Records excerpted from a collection
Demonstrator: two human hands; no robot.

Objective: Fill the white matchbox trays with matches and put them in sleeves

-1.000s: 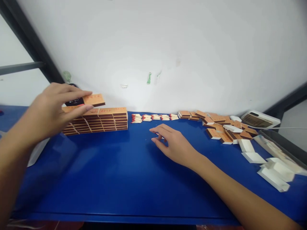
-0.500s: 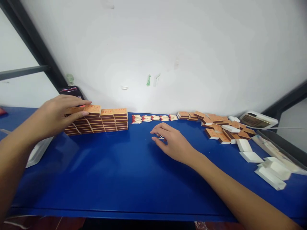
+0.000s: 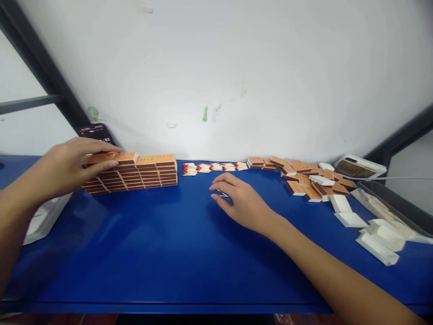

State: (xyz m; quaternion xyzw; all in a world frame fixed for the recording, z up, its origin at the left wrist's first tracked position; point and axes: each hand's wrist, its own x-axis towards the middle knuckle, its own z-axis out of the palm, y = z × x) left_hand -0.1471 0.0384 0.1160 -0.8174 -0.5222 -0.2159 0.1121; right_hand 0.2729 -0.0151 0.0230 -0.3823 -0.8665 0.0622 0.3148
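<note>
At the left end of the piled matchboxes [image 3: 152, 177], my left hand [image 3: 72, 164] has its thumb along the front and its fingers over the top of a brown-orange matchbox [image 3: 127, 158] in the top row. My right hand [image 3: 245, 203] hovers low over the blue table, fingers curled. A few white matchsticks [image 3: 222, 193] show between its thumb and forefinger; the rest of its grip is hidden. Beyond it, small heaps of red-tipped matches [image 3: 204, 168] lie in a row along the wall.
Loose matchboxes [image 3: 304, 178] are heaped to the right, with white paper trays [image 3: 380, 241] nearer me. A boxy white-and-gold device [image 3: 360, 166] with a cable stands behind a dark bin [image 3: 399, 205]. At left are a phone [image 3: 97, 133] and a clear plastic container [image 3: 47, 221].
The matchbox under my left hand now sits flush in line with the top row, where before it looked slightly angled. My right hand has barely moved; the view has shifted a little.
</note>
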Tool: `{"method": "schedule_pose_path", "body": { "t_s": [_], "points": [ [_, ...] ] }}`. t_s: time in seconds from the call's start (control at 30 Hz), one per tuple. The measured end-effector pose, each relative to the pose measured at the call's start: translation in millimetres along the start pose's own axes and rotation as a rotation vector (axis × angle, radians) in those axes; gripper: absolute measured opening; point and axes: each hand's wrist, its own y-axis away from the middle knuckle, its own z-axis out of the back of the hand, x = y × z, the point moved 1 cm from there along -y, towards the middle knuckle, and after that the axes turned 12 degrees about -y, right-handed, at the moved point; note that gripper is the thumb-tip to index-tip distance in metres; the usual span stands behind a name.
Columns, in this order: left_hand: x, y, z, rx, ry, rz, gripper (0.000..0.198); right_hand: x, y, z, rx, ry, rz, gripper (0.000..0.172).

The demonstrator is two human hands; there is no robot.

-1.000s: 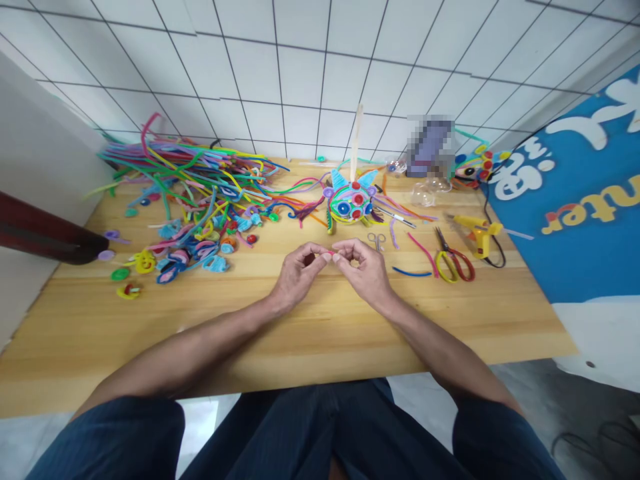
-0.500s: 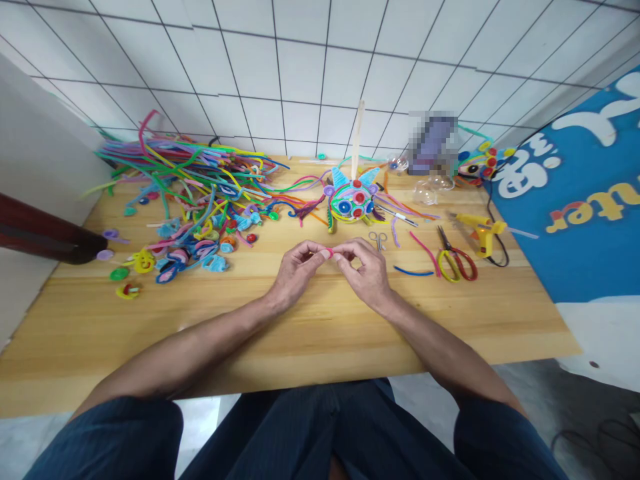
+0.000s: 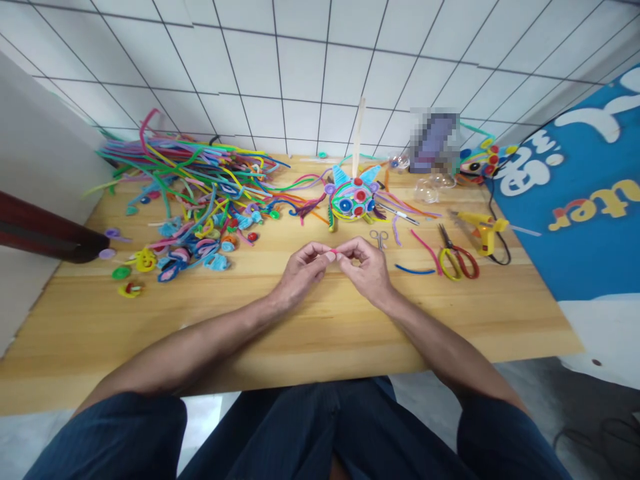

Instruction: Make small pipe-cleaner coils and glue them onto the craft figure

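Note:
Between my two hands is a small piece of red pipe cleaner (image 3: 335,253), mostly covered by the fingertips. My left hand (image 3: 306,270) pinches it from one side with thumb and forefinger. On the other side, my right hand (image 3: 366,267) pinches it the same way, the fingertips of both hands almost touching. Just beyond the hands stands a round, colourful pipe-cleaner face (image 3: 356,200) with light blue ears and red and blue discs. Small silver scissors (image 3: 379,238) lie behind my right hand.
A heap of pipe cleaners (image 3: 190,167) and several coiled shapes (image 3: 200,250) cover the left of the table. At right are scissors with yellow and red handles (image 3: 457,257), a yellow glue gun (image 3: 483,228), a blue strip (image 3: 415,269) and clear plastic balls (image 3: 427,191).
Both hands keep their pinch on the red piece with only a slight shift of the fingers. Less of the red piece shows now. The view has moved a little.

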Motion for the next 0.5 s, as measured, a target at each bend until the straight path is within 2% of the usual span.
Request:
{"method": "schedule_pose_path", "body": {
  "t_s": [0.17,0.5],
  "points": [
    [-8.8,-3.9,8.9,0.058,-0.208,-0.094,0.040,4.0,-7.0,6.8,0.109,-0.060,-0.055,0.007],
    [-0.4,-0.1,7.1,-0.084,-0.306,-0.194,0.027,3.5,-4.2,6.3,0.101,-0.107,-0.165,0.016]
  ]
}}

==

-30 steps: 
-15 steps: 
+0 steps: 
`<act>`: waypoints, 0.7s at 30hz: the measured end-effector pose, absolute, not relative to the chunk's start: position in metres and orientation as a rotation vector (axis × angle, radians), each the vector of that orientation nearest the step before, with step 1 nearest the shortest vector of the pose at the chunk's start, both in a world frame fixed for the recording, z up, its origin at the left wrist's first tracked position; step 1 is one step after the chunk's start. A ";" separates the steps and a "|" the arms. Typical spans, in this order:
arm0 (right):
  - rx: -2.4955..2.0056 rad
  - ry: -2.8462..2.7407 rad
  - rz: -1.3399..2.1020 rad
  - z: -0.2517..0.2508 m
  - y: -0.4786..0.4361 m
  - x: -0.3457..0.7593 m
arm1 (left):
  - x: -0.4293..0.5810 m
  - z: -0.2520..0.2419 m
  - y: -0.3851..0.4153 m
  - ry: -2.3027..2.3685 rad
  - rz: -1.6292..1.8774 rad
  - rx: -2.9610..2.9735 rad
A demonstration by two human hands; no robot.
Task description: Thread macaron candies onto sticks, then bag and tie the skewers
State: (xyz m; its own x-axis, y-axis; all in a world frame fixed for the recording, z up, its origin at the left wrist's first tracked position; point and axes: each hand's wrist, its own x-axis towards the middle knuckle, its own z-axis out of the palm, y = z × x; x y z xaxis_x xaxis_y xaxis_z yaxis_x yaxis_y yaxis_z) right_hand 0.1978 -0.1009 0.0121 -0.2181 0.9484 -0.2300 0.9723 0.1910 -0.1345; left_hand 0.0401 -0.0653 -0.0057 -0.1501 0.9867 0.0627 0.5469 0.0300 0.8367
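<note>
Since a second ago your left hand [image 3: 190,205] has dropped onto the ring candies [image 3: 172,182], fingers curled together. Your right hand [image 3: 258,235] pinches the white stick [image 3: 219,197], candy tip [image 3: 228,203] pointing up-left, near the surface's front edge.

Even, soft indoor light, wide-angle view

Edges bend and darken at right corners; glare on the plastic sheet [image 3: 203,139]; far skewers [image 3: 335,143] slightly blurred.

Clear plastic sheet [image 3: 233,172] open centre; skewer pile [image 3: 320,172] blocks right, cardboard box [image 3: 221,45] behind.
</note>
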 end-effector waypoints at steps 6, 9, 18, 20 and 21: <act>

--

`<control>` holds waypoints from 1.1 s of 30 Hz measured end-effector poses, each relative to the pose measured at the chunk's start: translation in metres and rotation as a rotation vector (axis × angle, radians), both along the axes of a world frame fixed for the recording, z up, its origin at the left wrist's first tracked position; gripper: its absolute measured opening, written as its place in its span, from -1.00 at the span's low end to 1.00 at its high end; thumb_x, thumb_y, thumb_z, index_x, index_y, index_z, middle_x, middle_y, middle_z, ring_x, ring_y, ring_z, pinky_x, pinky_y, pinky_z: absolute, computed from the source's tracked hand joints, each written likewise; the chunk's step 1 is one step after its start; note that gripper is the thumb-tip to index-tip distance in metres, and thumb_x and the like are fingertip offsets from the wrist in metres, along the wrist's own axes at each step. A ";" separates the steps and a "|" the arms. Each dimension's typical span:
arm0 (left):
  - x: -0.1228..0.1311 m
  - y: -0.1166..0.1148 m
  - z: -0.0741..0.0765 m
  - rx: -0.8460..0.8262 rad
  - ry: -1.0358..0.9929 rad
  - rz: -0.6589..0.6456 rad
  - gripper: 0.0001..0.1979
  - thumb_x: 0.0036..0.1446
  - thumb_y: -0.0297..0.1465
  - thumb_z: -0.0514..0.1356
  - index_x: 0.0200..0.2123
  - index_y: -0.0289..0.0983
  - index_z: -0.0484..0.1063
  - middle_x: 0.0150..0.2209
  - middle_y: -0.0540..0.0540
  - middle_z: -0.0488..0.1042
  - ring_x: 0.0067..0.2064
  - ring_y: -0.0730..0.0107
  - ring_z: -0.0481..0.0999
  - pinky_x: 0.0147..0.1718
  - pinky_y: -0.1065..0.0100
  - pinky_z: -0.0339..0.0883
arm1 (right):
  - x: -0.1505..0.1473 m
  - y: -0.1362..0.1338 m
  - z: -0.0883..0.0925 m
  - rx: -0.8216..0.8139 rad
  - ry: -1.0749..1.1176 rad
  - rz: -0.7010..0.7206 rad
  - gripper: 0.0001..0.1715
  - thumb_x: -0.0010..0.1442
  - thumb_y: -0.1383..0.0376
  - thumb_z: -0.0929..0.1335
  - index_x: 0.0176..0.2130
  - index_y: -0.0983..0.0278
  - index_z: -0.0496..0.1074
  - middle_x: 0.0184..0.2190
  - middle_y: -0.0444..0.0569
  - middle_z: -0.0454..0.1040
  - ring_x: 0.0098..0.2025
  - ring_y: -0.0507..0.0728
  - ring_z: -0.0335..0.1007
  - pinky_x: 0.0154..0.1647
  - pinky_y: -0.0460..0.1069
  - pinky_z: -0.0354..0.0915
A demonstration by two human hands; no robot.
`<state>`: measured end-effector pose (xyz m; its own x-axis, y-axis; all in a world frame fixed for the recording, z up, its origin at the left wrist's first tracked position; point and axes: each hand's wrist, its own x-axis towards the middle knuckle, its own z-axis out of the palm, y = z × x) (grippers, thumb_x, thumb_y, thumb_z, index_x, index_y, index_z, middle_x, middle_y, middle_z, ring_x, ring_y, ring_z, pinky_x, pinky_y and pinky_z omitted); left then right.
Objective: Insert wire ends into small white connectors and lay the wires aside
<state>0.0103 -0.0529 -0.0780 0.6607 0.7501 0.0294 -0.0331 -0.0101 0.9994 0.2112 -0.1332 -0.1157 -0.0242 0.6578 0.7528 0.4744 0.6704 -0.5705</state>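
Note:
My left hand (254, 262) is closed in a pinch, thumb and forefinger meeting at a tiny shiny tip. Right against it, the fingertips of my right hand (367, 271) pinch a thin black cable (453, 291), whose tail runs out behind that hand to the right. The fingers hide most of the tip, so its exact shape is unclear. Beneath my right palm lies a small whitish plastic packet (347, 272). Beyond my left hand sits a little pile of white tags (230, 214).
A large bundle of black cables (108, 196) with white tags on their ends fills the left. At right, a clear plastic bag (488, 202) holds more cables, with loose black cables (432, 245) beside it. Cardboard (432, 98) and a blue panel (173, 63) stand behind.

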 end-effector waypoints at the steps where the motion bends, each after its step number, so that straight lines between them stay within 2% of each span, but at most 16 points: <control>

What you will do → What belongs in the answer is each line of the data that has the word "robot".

Answer section →
Demonstrator: two human hands; no robot.
The demonstrator is two human hands; there is no robot.
A demonstration by two human hands; no robot.
A demonstration by two human hands; no robot.

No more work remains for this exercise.